I lost count, but I’ve been visiting a Purdue class this semester to demo/teach some small flash techniques and lighting concepts. This particular class meeting was left open ended, but Min Park, the instructor, told me about the project they were working on: going from concept to final image. Apparently one of the students (Allyson, who would be our subject) wanted to explore an ‘overwhelmed by technology’ concept with a bunch of wires — but I didn’t have a bunch of wires. So below is my take on the consumed-by-technology part…albeit a very literal interpretation and not really a ‘concept’, but hey. This was a lighting demo.
We started the class with the concept, then I talked them through the shot step by step. Once in the hallway location, I coaxed all of the steps and decisions back out of them ;)
Here is the final image:
If you couldn’t tell, I wanted to show how students get engrossed in their phone while the world passes them by. We’ve all been guilty of it. Of course, this is a lighting challenge in a number of ways. I wanted to show the light from the phone (which isn’t enough), show that she’s holding a phone (which would otherwise be a silhouette), have enough ambient to show people walking by (but not too much to overpower the subject), and of course actually show the motion of the passersby without having motion blur in the key light (rear curtain sync, tripod, etc.). Whew!
Here is our setup series:
On the left we’re just getting the composition down (at 24mm) while working in some motion of the other students. I think we hit 1/4 second shutter speed. You don’t want them to be a complete mushy blur — but still look like figures. In the middle image, we turned on the key light, which as you see below had to be ETTL corded to the camera. We tried to hide it well, then cloned the floor in post. On the right, we’re starting to deal with color a bit and fine tune the power/distance of the key light. In post, I tweaked the overall WB to get the key light just right (a tad cool for a digital screen, but not too much) and let the hallway fall where it may.
So the caveat here is that the key light is not the phone, but is actually a 580 EXii sitting in front of her phone — and the phone has a crinkled piece of white paper to help kick back the light into her face. Working with the placement of the phone and the angle of her face was a challenge, and we settled on a ‘texting’ expression (happy, smiley, conversing through the phone) instead of our original ‘surprised’ expression. The last bit to add was an accent light to highlight her phone ands a bit (a gridded LP 160 that has an optical sensor built-in). Here you can see the setup a bit more:
Notice the zip-ties used to hold the flash up :P Probably not necessary once we got her hands up in the right place — she could’ve held it? But you also don’t want to drop your $500 light on the floor!
OK, so that setup took most of our location time, but I brought another experiment to try: bubble wrap as a key light. Something I found on Twitter.
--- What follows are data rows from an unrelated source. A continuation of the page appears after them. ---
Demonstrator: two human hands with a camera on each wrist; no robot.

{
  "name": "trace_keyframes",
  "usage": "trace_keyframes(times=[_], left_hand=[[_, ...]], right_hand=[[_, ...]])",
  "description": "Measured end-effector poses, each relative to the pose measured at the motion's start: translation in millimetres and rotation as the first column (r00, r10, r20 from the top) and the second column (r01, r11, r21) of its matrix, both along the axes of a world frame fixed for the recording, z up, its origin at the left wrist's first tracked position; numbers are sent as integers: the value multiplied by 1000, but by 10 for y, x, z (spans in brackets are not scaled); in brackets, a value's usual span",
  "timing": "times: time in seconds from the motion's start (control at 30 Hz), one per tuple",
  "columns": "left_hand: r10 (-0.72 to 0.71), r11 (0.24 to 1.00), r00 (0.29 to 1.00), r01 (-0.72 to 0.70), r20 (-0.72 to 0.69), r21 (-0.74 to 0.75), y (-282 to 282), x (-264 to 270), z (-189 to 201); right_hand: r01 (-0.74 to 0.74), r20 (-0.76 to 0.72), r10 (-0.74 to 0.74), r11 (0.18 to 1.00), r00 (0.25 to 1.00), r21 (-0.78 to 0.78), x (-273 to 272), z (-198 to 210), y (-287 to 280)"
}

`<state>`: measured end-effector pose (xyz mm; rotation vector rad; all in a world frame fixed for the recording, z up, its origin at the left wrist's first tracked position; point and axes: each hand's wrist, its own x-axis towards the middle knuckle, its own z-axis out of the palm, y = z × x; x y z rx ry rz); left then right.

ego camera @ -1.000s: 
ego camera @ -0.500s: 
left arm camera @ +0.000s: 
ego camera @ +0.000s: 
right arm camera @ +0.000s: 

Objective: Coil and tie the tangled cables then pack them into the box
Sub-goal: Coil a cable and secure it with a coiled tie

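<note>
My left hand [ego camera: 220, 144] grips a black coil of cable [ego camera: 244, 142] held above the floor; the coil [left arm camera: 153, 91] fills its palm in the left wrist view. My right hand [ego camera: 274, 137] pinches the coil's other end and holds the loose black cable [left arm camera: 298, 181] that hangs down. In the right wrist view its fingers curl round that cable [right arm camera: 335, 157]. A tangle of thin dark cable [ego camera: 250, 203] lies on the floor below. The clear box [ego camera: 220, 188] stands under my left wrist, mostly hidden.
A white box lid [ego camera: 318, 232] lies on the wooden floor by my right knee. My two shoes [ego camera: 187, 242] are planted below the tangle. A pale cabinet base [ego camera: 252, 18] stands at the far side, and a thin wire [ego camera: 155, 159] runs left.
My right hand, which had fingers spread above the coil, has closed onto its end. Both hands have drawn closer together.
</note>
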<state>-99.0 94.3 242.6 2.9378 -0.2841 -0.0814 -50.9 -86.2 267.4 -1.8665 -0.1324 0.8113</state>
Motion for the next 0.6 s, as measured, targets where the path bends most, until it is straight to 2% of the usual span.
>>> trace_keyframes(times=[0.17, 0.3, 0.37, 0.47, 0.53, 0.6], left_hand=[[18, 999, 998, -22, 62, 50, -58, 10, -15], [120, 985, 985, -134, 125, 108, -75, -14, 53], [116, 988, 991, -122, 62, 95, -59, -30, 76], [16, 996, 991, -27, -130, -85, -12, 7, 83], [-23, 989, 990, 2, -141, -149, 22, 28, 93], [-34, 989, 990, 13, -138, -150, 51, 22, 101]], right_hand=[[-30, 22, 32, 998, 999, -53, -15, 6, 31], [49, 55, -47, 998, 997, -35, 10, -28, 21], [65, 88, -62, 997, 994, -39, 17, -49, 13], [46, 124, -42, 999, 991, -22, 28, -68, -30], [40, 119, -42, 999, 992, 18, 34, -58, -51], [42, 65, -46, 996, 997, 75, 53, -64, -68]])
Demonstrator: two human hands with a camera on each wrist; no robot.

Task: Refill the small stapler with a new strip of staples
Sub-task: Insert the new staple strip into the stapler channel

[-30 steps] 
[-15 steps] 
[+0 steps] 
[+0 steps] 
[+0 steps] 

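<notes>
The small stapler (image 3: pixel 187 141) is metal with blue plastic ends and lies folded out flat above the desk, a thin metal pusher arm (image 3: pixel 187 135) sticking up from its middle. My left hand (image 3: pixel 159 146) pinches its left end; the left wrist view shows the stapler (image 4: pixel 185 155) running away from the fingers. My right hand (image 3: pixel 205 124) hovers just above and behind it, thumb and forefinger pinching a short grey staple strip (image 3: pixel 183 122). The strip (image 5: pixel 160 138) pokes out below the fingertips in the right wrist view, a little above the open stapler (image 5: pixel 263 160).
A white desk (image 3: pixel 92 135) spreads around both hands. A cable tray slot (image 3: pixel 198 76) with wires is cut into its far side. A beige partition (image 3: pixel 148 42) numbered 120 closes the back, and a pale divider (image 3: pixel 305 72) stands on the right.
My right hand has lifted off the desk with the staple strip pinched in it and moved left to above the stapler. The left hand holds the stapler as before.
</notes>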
I had some of this small-bubble wrap around the house, and it’s great because 1) it’s free 2) it’s light and collapses 3) the small bubbles both give it structure as a tube, but also catch/redirect/diffuse the light as it screams through the tunnel. I binder-clipped the end to ‘catch’ the weaker light at the end (which is a few stops weaker than at the point where it leaves the flash head), and this also flattens out the surface of my light, as relates to the subject. I had never tried this before and was still surprised that it worked this well:
If you want to learn more about lighting and small flash in particular, sign up for our workshop on Sept. 22 or individual lessons with me.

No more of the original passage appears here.